Two days later the parts adjoining the wound were infiltrated with fetid gas; several sutures were removed; the tissues were gray and had the odor of putrefaction; on the fifth day, December 20th, the patient died.

Dr. McBurney's case has not yet been published; the patient, about seven years old, was admitted to St. Luke's hospital, New York, in 1886, with a dorsal dislocation of several months' standing. A longitudinal incision was made above and along the great trochanter, and the iliofemoral ligament divided close by its attachment to the femur. Reduction was then made. The patient was kept in bed for several months because of the persistence of a sinus in the wound; as the probe disclosed the presence of bare bone the sinus was enlarged, and as the head of the femur was found to be carious it was excised. Sufficient time has not yet elapsed for the ultimate result to become known.

This showing is far from favorable; of six cases reduction was accomplished in only two; and of these two one died of the consequences of the operation, and in the other the head of the femur became carious. Still, it should be said that in MacCormac's case the length of time that had elapsed left no reasonable ground for the hope that the operation could be successful, and in Volkmann's case it does not appear that the adherent muscle which covered the cotyloid cavity could not have been detached. The fatal result in Polaillon's case may perhaps be fairly attributed to the repeated violence inflicted in the preceding attempts to reduce, from which the tissues had apparently not entirely recovered at the time of the operation. The caries of the head which spoiled the result in McBurney's case is, I fear, a consequence which may frequently follow and which may prove to be the most important objection to undertaking the operation.

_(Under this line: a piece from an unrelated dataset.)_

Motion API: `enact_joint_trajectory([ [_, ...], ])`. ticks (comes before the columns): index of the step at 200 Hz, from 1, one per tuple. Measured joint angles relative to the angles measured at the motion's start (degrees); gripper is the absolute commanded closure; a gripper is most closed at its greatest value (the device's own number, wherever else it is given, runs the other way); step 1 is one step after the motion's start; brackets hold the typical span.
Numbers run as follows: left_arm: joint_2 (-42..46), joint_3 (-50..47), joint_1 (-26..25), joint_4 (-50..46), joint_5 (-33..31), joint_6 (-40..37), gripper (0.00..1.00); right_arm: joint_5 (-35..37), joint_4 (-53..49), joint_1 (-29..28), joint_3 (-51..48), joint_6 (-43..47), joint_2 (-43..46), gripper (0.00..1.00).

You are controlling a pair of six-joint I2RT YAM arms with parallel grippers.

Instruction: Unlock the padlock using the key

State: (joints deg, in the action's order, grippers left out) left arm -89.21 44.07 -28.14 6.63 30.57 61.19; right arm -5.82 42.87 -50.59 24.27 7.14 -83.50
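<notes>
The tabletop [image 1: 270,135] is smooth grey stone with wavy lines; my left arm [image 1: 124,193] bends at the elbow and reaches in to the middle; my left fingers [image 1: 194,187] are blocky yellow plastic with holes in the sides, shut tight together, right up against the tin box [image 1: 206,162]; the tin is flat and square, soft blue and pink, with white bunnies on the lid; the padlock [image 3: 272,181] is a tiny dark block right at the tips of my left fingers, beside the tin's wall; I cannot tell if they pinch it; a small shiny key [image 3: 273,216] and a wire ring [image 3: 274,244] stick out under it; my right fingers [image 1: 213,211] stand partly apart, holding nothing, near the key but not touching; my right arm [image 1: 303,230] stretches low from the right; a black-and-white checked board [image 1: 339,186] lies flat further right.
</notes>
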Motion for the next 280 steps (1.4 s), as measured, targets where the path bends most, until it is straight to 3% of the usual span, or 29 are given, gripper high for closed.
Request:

Excision of the head, or of the head, neck, and great trochanter has been done in nine cases, in eight of which the dislocation was traumatic, and in three spontaneous, having occurred in the course of acute articular rheumatism or typhoid fever. The traumatic cases are those of Delagarde, Volkmann, MacCormac, Quénu, and Severano, already quoted,

1 Delagarde: St. Barth. Hosp. Rep., 1866, vol. 2, p. 183.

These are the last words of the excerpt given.